# Case Study: Isolation Forest Implementation
This chapter documents the complete EXTREME TDD implementation of aprender's Isolation Forest algorithm for anomaly detection from Issue #17.
## Background
**GitHub Issue #17**: Implement Isolation Forest for Anomaly Detection
**Requirements:**
- Ensemble of isolation trees using random partitioning
- O(n log n) training complexity
- Parameters: n_estimators, max_samples, contamination
- Methods: fit(), predict(), score_samples()
- predict() returns 1 for normal, -1 for anomaly
- score_samples() returns anomaly scores (lower = more anomalous)
- Use cases: fraud detection, network intrusion, quality control
**Initial State:**
- Tests: 596 passing
- Existing clustering: K-Means, DBSCAN, Hierarchical, GMM
- No anomaly detection support
## Implementation Summary
### RED Phase
Created 17 comprehensive tests covering:
- Constructor and basic fitting
- Anomaly prediction (1=normal, -1=anomaly)
- Anomaly score computation
- Contamination parameter (10%, 20%, 30%)
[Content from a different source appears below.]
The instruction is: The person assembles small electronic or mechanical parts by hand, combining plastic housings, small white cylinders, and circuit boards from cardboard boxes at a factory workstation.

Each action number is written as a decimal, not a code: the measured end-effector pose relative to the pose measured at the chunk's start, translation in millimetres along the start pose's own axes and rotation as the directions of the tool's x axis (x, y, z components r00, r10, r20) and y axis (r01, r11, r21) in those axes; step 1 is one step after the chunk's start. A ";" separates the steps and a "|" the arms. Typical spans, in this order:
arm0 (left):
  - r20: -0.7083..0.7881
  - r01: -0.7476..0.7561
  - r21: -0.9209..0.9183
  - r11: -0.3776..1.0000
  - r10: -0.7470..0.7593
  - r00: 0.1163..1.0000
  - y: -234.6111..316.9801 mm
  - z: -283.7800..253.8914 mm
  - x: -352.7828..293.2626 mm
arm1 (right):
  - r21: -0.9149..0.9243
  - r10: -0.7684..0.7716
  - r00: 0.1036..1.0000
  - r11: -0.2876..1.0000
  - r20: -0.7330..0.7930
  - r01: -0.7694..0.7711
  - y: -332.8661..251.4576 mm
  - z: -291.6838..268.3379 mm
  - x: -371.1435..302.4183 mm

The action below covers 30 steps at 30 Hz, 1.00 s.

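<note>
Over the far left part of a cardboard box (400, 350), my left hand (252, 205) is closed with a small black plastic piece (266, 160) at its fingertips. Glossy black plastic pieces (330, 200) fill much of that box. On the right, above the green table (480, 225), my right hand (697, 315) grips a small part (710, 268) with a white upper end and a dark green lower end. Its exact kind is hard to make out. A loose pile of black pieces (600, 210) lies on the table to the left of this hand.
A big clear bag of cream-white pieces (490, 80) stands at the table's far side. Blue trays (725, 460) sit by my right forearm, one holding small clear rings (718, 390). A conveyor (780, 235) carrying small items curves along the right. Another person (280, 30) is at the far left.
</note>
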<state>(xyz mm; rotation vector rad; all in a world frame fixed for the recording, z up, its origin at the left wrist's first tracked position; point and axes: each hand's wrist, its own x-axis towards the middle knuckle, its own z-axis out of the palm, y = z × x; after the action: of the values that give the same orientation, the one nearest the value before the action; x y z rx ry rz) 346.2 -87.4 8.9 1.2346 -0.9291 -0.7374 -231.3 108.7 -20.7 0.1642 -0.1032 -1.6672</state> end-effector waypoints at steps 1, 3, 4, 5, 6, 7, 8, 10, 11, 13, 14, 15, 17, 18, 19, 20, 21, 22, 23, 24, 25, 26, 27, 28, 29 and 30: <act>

- Number of trees (ensemble size)
- Max samples (subsample size)
- Reproducibility with random seeds
- Multidimensional data (3+ features)
- Path length calculations
- Decision function consistency
- Error handling (predict/score before fit)
- Edge cases (all normal points)
### GREEN Phase
Implemented complete Isolation Forest (387 lines):
**Core Components:**
1. **IsolationNode**: Binary tree node structure
- Split feature and value
- Left/right children (Box for recursion)
- Node size (for path length calculation)
2. **IsolationTree**: Single isolation tree
- `build_tree()`: Recursive random partitioning
- `path_length()`: Compute isolation path length
- `c(n)`: Average BST path length for normalization
3. **IsolationForest**: Public API
- Ensemble of isolation trees
- Builder pattern (with_* methods)
- fit(): Train ensemble on subsamples
- predict(): Binary classification (1/-1)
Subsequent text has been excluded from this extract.